Categorizzare come ingabbiare

Questa settimana niente recensione, non sono riuscita a finire nessuna lettura... in compenso questo mese ho comprato tantissimo e in chiusura di mese vi mostrerò anche cosa.
Vi lascio però una citazione di un libro che sto leggendo ora e che parla, tra le altre cose, di categorizzazione delle persone: questa è una trappola micidiale, come ci spiega bene il sociologo autore di questo libro.
"...sulla via della realizzazione di questo suo talento naturale si dovrà confrontare con numerosi ostacoli imposti o autoimposti che limiteranno o rallenteranno il compimento del suo sogno. Se poi riuscirà a raggiungere la professione ambita - per tenacia o per il corso favorevole del destino -, ogni aspetto della sua vita verrà sottoposto all'impietosa lente di ingrandimento di un severo giudizio di valore.
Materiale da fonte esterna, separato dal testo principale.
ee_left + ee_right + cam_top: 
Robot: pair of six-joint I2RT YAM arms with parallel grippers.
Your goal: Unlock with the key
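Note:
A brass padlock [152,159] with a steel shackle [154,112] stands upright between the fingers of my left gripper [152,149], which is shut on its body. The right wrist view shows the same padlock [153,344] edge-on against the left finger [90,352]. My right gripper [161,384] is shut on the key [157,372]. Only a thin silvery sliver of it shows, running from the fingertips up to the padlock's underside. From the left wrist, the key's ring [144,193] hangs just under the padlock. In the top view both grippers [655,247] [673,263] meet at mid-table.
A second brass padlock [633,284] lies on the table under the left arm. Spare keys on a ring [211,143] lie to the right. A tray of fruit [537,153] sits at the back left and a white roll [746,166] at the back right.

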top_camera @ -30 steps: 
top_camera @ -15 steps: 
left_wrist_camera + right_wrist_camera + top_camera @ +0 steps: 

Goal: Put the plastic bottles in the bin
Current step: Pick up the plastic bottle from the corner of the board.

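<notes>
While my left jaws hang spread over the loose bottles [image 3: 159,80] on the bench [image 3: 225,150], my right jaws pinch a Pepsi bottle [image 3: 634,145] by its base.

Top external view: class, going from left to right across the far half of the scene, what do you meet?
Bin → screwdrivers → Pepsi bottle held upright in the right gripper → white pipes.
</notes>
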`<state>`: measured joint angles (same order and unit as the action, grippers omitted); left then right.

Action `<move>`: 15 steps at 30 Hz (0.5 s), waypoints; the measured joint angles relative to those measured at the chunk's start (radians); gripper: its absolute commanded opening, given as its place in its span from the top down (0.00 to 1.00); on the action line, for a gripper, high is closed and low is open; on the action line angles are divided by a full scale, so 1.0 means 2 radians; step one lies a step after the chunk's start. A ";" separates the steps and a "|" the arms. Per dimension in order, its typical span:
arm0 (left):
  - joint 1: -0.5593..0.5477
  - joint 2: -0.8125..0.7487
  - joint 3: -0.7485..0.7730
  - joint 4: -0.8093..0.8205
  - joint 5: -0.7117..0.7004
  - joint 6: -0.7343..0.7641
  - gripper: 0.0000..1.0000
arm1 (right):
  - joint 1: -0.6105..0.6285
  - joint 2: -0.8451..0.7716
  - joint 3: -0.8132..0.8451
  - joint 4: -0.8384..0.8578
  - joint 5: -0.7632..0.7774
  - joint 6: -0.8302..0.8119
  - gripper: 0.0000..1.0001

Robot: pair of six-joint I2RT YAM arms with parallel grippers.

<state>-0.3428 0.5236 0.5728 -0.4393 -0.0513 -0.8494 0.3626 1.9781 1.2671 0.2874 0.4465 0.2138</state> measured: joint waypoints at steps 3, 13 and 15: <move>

A ogni passo gli verrà ricordata, in modo implicito o esplicito, la sua "condizione di grazia" rispetto al resto della "sua gente" che non ha avuto la medesima fortuna. Ovviamente, dinnanzi a una grazia concessa non potrà rivendicare diritti, lì dove li sentisse lesi, ma dovrà prestarsi al consigliabile esercizio di implorare un favore, preferibilmente confezionato in una cornice di gratitudine e ringraziamento."
A quante "categorie" di persone si può applicare questa situazione, a partire dall'etichetta che hanno appiccicata addosso? Non è ingiusto? Ma magari ci va bene o ci disgusta a seconda della categoria a cui applichiamo questo principio...
Il libro comunque è Umanità in rivolta, di Aboubakar Soumahoro, appena uscito da Feltrinelli. Fa incazzare, come molte realtà in Italia, ma ve lo consiglio.